The next time you fight the good fight in applying sunscreen to a squirmy toddler, know this: you're not just helping prevent a sunburn today. You're giving them a better chance of lifelong skin health.

That is why it's important to learn how to protect children from the sun. Just one bad sunburn in childhood nearly doubles the chance of getting melanoma years later, says the American Academy of Dermatology. Even if it doesn't lead to skin cancer, moderate sun damage at a young age can still cause hardened skin, freckles, or wrinkles later in life.

And there's plenty of sun to go around. Between playdates, pool parties, bike rides, and other outdoor fun, kids are drawn to sunshine like ducks to water. That repeated exposure carries risks: most of the damage people accumulate happens during childhood.

Still, that doesn't mean you have to keep the kiddos inside. Just stay smart about sun safety for kids and adults alike, setting a good example for the little ones you love.

Get a Good Sunscreen

Children over six months old need sunscreen just like you do (experts recommend that babies under six months avoid direct sunlight when possible). And most of the time, kids and grown-ups can share the same kind—just make sure it's water-resistant and broad-spectrum with SPF 30 or higher.

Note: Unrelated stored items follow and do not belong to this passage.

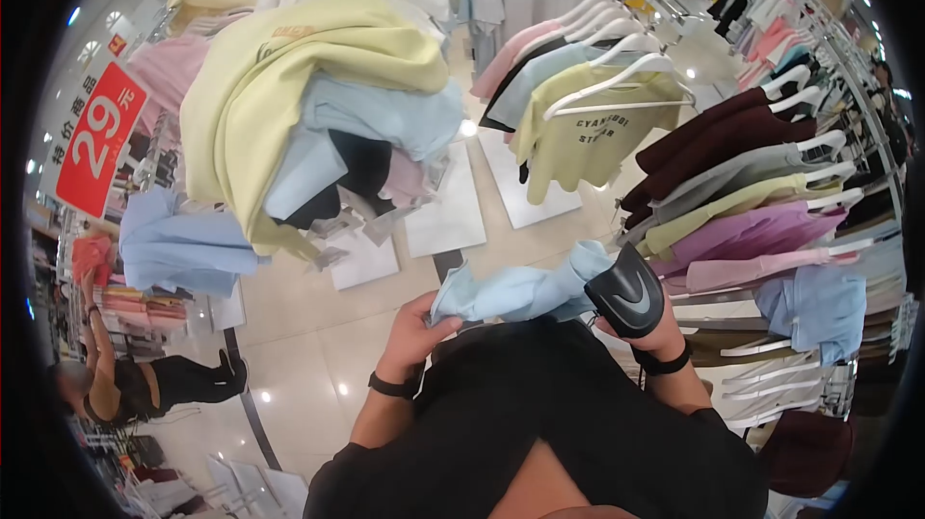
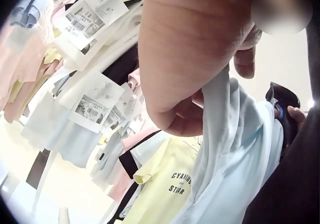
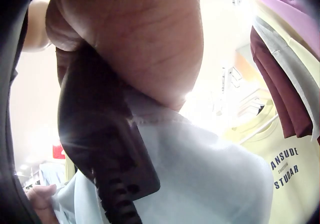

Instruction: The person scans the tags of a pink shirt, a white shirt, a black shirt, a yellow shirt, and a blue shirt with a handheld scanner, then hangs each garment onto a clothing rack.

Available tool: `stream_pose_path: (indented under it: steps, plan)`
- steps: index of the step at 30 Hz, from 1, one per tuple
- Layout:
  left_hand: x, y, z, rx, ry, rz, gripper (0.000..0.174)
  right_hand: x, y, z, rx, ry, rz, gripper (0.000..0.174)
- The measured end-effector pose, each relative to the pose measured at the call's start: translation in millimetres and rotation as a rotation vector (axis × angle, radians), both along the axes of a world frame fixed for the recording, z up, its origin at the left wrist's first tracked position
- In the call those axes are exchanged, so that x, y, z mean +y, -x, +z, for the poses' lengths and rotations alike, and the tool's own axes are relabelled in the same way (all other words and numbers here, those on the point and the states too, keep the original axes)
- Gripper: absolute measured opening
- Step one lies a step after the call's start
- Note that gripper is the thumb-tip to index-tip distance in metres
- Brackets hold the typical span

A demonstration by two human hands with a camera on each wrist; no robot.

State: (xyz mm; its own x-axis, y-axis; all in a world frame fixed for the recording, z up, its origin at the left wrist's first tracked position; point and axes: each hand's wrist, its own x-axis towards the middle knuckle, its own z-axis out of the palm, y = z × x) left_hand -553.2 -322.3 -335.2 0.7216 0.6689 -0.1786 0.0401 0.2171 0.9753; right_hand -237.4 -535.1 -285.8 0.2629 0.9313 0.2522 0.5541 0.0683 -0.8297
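A light blue garment (image 1: 520,292) stretches between both hands in front of my chest, bunched and twisted. My left hand (image 1: 409,336) pinches its left end between thumb and fingers; the left wrist view shows the cloth (image 2: 220,114) falling in folds from that grip. My right hand (image 1: 665,331) grips a black plastic hand-held device (image 1: 626,292) with a grey curved mark on its rounded face. In the right wrist view, a ribbed black cord or strip (image 3: 117,199) runs down beside the device, and the blue cloth hangs right against it. The right fingers are mostly hidden behind it.
A rack ahead is piled with a yellow sweatshirt (image 1: 279,66) and other clothes. Hanging shirts, including a yellow printed T-shirt (image 1: 597,129), stand ahead right. Another clothes rail (image 1: 752,211) runs close along the right. A red price sign (image 1: 96,138) and another person (image 1: 145,379) are at left.
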Motion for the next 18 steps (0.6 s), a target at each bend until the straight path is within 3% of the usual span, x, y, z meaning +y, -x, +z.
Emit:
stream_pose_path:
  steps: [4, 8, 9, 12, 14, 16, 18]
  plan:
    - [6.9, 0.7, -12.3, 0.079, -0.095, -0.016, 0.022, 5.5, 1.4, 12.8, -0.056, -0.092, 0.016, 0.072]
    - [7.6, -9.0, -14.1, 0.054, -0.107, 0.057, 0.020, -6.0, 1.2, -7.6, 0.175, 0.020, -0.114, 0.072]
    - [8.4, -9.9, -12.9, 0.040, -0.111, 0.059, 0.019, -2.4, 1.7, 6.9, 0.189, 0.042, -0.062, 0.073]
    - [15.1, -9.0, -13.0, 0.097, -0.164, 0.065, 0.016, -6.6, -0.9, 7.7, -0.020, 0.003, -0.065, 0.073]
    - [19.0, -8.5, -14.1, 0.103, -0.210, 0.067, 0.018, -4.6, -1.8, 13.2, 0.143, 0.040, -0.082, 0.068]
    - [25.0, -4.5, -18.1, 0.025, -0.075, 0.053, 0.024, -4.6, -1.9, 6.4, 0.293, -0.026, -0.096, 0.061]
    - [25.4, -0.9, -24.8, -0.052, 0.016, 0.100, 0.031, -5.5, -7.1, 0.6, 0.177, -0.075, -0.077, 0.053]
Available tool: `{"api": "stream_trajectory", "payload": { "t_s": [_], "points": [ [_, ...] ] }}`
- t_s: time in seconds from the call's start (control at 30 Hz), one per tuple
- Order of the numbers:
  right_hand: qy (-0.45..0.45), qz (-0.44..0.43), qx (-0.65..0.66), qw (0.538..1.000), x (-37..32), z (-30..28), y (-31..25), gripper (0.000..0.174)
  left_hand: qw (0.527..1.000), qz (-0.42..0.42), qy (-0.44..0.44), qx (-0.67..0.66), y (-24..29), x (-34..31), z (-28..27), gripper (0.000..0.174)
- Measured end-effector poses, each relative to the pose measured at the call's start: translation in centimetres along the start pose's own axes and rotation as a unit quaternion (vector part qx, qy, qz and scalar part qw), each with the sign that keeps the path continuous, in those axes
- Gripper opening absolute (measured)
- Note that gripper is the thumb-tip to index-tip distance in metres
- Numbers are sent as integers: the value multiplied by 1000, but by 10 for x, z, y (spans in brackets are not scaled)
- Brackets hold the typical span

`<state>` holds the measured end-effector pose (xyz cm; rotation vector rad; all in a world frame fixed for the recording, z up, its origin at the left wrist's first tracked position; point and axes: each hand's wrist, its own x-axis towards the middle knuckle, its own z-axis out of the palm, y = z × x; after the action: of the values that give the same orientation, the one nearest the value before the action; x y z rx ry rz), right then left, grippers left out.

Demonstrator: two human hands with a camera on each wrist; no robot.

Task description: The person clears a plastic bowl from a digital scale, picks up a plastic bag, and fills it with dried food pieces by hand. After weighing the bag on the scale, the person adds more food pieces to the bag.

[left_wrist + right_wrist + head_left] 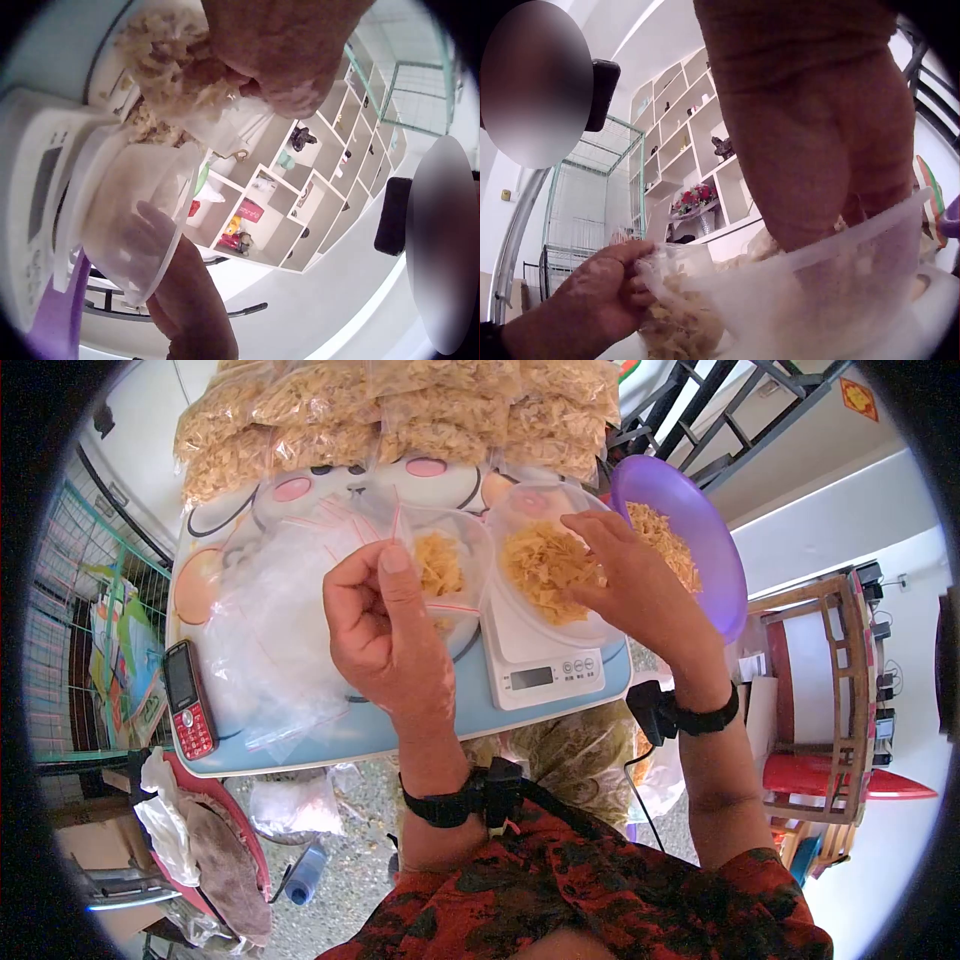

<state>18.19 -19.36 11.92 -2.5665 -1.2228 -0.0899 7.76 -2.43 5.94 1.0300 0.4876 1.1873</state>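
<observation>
My left hand pinches the top of a clear zip bag with thumb and curled fingers. Pale yellow flakes fill part of this bag, which hangs left of the scale. My right hand reaches over the rim of a translucent plastic bowl, thumb and fingers spread apart above the flakes inside. In the left wrist view, its fingers show through the bowl wall. Under the bowl is a white kitchen scale with a small display and buttons.
Filled bags of flakes are stacked along the table's far side. A purple basin holding more flakes stands at the right. Flat clear bags with red zip lines lie at the left, beside a red keypad phone.
</observation>
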Motion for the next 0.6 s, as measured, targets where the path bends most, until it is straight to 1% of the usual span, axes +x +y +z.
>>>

For extra protection on sensitive areas like the face and ears, opt for a sunscreen that has zinc oxide (an ingredient used in diaper rash creams) or titanium dioxide. These products are less likely to irritate the skin. A spray-on sunscreen may help if your tot is particularly wiggly.

Just watch out for products that contain oxybenzone, advises the American Academy of Pediatrics. This ingredient may present some concerns with hormonal properties.

Apply and Reapply Fully

Apply sunscreen from head to toe—and reapply every two hours, or more often if anyone gets sweaty or wet. After every application, wait a good 15 minutes before going outside. This helps the sunscreen absorb into the skin and work its magic.

Rub it in liberally, even if the weather is cool or cloudy. Kids might get even more sun damage on overcast days because they won't feel as hot or seek shade as often. In all, a family of four will probably go through an entire bottle of sunscreen in one outdoor afternoon.

Pack Extra Supplies

Sunscreen isn't the only thing you'll need for outdoor fun. You should also pack these sun safety supplies to keep the whole family protected, no matter what the weather brings:

  • Shady shelter: Pack an umbrella, stroller canopy, or other means of shade for extra protection in between play breaks.
  • Hats and covered swimwear: Get some wide-brimmed hats with long-sleeved swimwear or other gear with tightly woven fabrics. Some apparel manufacturers sell clothing with ultraviolet (UV) protection.
  • Strap-on sunglasses: Who doesn't love a cool toddler in shades? Get a pair with a strap so that it stays put on fidgety kids, and ensure it has UV protection.
  • Lips: Grab a good lip balm with at least SPF 30 to protect the lips.
  • Extra water: We all need to stay hydrated, so pack those sippy cups and a cooler of enough cold water for the whole family.

Make Sun Safety More Fun

Despite your best intentions, sometimes kids will fight any sun safety precaution you throw at them. If that sounds like your bunch, engage them in healthy habits from a young age—starting by making sun safety more fun:

  • Let them pick: Allow children to pick out their own protective gear, such as choosing fun colors or characters for swimwear, hats, and umbrellas.
  • Set an alarm: Set a timer on your phone to reapply sunscreen. Kids can even pick the ringer for the alarm so that when they hear the tune, they know it's time for more.
  • Gamify it up: Seeing as it's best to wait 15 minutes post-application before going outside, turn the wait into something fun, such as playing a 15-minute playlist of beach songs for a pre-outdoor dance party.
  • Sing a song: Create a "sunscreen song" that the whole family sings when putting it on. "Head, shoulders, knees, and toes" is a great choice!
  • Protect teddy: If your child has a special doll or toy they bring to outings, help them protect their playmate with extra clothes, sunglasses, and an umbrella.
  • Teach sun safety: Find teachable moments in everyday life to learn about sun safety, such as pointing out the use of sunglasses and umbrellas in books or TV shows.

Most importantly, set an example. Remember that kids are constantly soaking in what you do—so apply and reapply sunscreen on yourself, seek shade, and stay safe when in the sun. Be the role model they need, and they'll no doubt grow up remembering good habits.